[Samba] domain-free multi-user use cases

Mon Oct 25 00:51:00 UTC 2021

On Sun, 2021-10-24 at 12:07 -0700, Gregory Sloop via samba wrote:
> > On Sun, 2021-10-24 at 09:03 +0100, Rowland Penny via samba wrote:
> > > On Sun, 2021-10-24 at 03:37 -0400, Eric Levy via samba wrote:
> > > > On Sun, 2021-10-24 at 20:35 +1300, Andrew Bartlett wrote:
> > > > > On Sun, 2021-10-24 at 03:23 -0400, Eric Levy via samba wrote:
> > > > > > Right, so coming full circle to my opening comments, we
> > > > > > have a
> > > > > > case
> > > > > > that is not supported internally by Samba, and I wish to
> > > > > > inquire
> > > > > > about
> > > > > > enthusiasm for keeping open any possibility for considering
> > > > > > such
> > > > > > support in future development.
> > > > > I don't have any enthusiasm for host-based (rather than user
> > > > > based)
> > > > > authentication, if that is what you mean, but do suggest a
> > > > > way,
> > > > > without
> > > > > changing Samba, that you could achive your goal.
> > > > > Other remote file systems may offer host-based
> > > > > authentication.
> > > > > Andrew,
> > > > I am not sure what you mean.
> > > I think Andrew is saying that Samba has no real interest in
> > > creating
> > > the set up that you seem to require, but you may find another
> > > tool
> > > that
> > > does, but I will not hold my breath whilst you search for it.
> > > Rowland
> > I did not understand the reference to host-based authentication.
> 
> Eric.
>  
> My two cents, after reading some of the thread...
>  
> I've not carefully read this thread, but I think in general I
> understand the issues - and while I'm at a different place in life
> (where money isn't as scarce as it once was - yet I'm far from rich)
> I think you're really complaining about a trivial cost.
>  
> Almost any C2D or i3/i5 machine can act as a DC.
> Even better is a machine with a bit more oomph and run something like
> Xen/XCP and run your DC in a VM. (You can test with other VM's or run
> additional stuff without buying yet more hardware.)
>  
> But all that said - you're avoiding running a DC because you'd have
> to buy more hardware.
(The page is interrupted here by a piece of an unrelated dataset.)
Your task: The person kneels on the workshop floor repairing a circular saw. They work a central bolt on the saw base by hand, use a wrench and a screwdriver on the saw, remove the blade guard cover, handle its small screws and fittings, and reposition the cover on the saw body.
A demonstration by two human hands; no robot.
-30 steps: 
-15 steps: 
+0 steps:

And you kind of take the stance that someone
> else should spend a substantial amount of time finding you an easy
> way to do this.
>  
> Yet, a used Dell/HP/Compaq machine is probably easily less than $200.
> (At least here in the US, I've gotten Optiplex 7010's for <$100. I
> assume you're not in some 3rd world country with terribly limited
> access to decent hardware. Outside of that, I think used hardware
> should be pretty trivially available. Heck, you could run a DC on a
> RaspPi - though I think that's muts.)
>  
> So, for <$200, you're asking others to spend a lot of time walking
> you through an "alternate" solution. (An alternate that ALREADY has a
> very good solution in a DC.)
> I don't know exactly how much time has been expended in just this
> thread so far, but at any professional rate of pay, I'd nearly
> guarantee that $200 in time has already been expended.)
>  
> To say it kind of bluntly; You're effectively expending other
> people's $200 (in time), so you can avoid it yourself. (Whether the
> cost, the hassle, or whatever...)
> And to me, that doesn't feel very equitable or reasonable.
>  
> There are probably other ways to do what you want, but, by far, the
> best way already exists - and it's a DC. You'll spend a ton of time
> trying to re-create the wheel, and why do that? (Likely smarter
> people than you and I have spent a ton of time considering the
> problem, and the DC is the solution that's the best so far. You're
> not likely to come up with something better. And it certainly will
> cost more than the cost of the hardware you want to avoid buying - so
> it will be more costly and likely a worse solution too!)
>  
> If I were to recommend something - a Dell Precision T3610 (Xeon QC) -
> ECC RAM is super cheap. Toss a regular 500G SSD in it. Run XCP-NG on
> it and you'll have an awesome test-bed where you co do all sorts of
> tinkering. You can make snapshots so if you screw things up, you can
> roll back in seconds etc. I'd guess you'd find a lot of utility in
> it. It will probably cost more than $200, but probably not a lot, if
> you're careful and patient.
>  
> Cheers!

My discussion has been constrained to the completeness of features of
the software, particularly with respect to consideration of the range
of use cases.

I would not agree that any large part of my planning is based on
avoiding the financial cost of purchasing the cheapest hardware that
might be used solely for running one additional software component. 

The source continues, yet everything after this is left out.